GOAL OF THE EXERCISE:
Find the line containing "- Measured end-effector" in the entries below. Restate it and each line after it, word for word, up to and including the line containing "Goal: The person".

GIVEN DATA:
--- --- ---

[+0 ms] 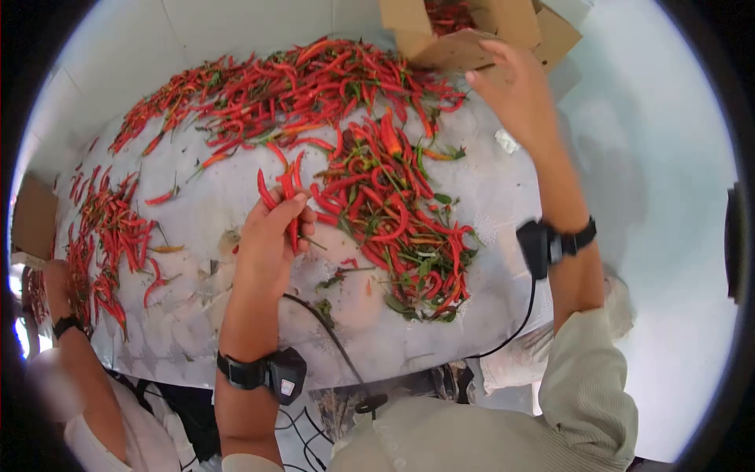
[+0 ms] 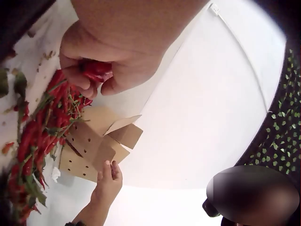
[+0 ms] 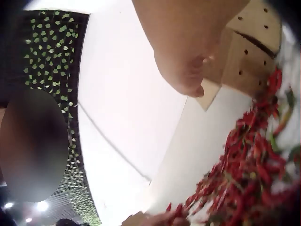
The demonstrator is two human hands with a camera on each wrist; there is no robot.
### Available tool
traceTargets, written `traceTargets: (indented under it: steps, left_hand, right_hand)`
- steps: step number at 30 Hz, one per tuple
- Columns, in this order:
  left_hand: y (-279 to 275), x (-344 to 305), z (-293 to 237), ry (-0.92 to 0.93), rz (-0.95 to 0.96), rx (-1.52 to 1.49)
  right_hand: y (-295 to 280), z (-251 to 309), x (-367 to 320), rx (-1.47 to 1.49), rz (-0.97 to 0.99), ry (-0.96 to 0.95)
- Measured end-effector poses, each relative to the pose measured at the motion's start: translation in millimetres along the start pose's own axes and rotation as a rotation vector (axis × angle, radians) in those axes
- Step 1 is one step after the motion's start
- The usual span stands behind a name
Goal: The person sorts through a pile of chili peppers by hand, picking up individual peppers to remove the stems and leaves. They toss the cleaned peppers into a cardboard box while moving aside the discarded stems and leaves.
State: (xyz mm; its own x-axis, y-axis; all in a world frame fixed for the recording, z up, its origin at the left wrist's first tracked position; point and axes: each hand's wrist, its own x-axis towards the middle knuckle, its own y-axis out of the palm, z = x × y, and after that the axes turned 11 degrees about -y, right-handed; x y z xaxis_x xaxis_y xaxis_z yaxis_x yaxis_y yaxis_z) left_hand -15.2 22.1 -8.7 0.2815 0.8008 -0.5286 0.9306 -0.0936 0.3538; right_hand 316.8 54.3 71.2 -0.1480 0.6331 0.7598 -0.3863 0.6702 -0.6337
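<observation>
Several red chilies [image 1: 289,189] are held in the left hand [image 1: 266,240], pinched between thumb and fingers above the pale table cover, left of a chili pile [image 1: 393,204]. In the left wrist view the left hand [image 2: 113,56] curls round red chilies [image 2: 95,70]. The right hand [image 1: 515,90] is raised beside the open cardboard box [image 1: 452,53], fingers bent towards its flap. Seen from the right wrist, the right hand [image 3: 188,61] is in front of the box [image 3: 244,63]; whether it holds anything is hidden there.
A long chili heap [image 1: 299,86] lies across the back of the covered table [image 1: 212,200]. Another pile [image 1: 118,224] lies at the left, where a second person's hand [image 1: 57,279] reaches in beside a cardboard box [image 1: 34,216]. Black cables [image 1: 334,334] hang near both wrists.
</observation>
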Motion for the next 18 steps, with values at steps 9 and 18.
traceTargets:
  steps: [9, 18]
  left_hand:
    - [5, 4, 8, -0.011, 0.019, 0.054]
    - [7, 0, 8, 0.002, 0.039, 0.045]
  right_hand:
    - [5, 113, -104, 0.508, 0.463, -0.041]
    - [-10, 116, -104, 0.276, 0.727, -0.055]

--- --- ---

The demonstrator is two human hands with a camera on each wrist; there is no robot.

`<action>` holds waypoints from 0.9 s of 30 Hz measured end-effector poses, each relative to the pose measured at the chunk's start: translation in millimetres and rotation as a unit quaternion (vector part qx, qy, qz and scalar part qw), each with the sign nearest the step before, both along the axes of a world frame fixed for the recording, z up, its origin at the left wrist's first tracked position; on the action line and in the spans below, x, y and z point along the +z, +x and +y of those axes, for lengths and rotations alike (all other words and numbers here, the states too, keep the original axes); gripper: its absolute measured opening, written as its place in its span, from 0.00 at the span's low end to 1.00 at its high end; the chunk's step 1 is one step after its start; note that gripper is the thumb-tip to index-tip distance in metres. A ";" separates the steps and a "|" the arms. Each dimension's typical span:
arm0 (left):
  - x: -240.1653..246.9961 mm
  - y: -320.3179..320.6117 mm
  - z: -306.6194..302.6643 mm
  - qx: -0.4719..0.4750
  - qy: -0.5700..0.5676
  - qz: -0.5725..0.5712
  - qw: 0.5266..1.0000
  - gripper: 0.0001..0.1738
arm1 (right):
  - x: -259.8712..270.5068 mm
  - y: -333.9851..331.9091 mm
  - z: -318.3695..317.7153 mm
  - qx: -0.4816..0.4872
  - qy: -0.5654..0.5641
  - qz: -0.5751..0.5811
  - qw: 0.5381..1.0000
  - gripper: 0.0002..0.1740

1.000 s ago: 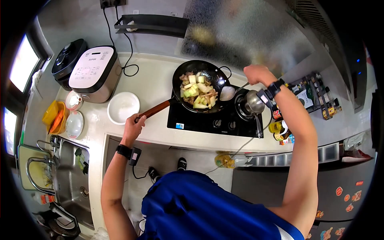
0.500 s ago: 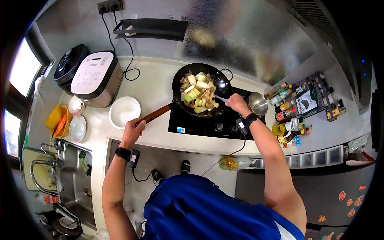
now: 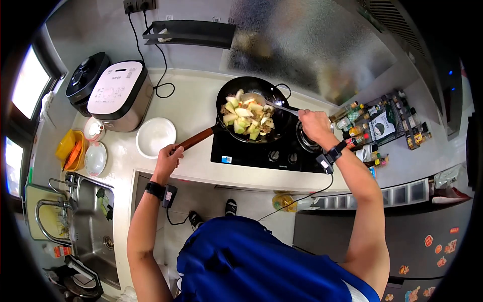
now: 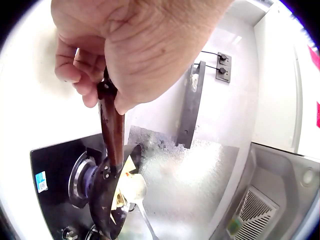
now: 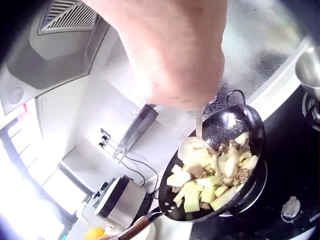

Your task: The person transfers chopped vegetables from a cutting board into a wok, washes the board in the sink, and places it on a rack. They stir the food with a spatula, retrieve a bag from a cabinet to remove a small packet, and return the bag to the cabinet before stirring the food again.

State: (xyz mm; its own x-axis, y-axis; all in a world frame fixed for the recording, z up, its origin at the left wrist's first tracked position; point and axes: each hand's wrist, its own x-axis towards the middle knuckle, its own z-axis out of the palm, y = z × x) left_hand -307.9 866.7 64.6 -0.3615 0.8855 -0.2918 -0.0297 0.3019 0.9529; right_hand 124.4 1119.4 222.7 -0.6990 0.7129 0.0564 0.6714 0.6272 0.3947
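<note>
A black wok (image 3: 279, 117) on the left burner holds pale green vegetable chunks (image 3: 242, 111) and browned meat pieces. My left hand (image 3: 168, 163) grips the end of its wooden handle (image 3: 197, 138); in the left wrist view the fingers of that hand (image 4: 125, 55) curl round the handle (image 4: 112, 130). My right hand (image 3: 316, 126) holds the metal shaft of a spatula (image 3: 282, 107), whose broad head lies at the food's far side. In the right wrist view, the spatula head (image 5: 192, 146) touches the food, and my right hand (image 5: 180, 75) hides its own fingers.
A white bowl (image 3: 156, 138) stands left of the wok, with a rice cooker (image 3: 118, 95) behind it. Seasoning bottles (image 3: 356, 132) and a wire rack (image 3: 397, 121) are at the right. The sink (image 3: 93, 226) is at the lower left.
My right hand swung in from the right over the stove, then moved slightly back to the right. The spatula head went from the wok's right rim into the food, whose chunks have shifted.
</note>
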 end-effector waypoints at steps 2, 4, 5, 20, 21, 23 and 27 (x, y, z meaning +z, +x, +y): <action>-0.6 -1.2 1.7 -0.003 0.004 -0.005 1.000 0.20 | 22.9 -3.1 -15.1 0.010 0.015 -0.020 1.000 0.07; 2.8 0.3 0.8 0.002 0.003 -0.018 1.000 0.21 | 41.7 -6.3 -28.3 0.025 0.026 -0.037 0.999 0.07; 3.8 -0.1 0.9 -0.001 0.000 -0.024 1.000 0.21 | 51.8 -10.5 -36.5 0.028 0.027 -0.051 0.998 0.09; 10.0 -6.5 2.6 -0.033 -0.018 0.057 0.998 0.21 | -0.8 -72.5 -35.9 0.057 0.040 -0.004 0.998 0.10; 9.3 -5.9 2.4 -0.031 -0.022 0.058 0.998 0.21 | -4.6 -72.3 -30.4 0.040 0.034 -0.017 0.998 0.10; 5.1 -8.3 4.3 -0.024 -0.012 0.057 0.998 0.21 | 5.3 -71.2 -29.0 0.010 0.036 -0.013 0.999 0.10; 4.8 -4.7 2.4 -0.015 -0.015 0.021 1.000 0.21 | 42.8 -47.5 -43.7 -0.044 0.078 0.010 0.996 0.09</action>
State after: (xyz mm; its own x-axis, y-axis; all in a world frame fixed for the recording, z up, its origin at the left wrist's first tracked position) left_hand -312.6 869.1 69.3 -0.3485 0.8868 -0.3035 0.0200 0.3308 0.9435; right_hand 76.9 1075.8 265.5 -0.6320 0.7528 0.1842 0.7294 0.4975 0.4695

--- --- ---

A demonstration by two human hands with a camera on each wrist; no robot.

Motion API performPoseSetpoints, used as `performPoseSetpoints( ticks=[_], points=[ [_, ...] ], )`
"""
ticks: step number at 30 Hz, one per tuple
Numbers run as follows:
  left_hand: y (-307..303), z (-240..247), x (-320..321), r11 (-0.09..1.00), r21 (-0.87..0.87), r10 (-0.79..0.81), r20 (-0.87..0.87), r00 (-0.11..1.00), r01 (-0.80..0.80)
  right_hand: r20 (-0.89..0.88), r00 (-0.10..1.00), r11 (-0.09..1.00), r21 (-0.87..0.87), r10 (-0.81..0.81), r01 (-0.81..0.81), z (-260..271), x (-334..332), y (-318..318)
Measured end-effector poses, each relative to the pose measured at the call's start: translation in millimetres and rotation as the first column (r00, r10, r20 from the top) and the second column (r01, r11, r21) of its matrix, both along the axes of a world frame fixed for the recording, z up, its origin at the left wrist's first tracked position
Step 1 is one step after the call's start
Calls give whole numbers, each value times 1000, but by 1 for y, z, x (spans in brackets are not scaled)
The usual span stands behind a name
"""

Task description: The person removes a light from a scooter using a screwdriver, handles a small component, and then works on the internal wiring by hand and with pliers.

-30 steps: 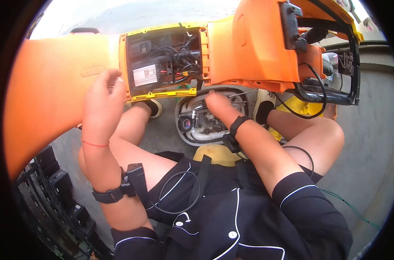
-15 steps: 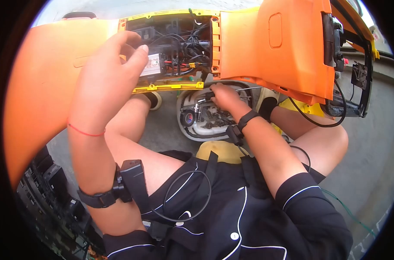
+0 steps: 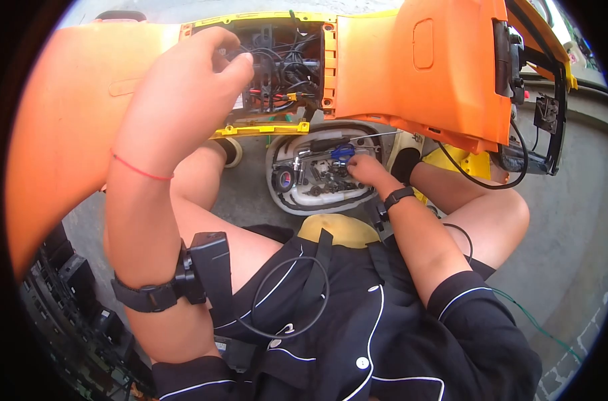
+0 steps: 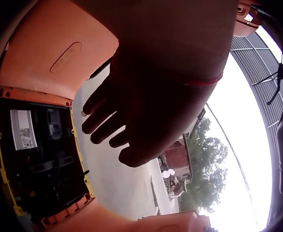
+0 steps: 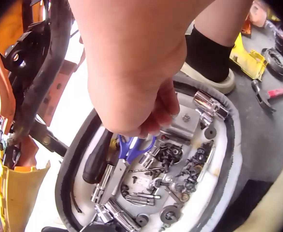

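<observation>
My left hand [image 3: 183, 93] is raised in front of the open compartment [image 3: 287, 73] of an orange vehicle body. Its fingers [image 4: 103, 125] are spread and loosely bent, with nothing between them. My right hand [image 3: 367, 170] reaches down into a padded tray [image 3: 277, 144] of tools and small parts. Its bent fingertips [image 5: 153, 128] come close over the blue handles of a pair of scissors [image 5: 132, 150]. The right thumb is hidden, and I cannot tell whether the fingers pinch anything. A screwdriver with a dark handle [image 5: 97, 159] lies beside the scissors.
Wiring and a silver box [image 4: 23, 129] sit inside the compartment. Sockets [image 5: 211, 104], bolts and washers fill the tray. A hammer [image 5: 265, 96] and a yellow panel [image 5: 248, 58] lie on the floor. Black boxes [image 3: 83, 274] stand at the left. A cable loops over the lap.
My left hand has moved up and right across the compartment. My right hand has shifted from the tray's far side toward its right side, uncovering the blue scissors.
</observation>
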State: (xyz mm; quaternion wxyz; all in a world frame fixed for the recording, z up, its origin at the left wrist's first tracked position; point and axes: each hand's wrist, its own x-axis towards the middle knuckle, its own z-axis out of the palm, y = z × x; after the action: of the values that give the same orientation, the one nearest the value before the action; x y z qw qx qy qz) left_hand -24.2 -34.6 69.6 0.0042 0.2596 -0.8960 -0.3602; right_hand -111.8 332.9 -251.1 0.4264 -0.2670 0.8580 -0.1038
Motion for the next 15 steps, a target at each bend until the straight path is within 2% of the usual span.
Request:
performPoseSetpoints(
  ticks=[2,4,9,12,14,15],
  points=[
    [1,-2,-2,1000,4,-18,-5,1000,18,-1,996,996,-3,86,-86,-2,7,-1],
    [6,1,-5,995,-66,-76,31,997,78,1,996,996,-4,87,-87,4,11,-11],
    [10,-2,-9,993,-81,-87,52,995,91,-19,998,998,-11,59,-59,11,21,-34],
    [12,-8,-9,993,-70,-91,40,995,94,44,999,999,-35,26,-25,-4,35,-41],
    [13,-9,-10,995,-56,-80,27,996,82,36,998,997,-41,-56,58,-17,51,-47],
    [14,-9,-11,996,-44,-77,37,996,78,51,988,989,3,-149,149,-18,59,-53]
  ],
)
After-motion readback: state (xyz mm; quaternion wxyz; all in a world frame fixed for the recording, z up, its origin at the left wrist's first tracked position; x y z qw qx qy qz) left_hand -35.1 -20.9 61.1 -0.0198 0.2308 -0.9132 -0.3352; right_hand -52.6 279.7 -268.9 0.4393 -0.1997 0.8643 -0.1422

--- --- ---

TASK OUTPUT:
- Measured end-effector poses, each relative to the pose measured at the motion's start: translation in millimetres along the start pose's own axes and rotation as a rotation vector (axis × angle, radians) in those axes
- Step 1 is one step after the motion's start
- The usual span stands behind a name
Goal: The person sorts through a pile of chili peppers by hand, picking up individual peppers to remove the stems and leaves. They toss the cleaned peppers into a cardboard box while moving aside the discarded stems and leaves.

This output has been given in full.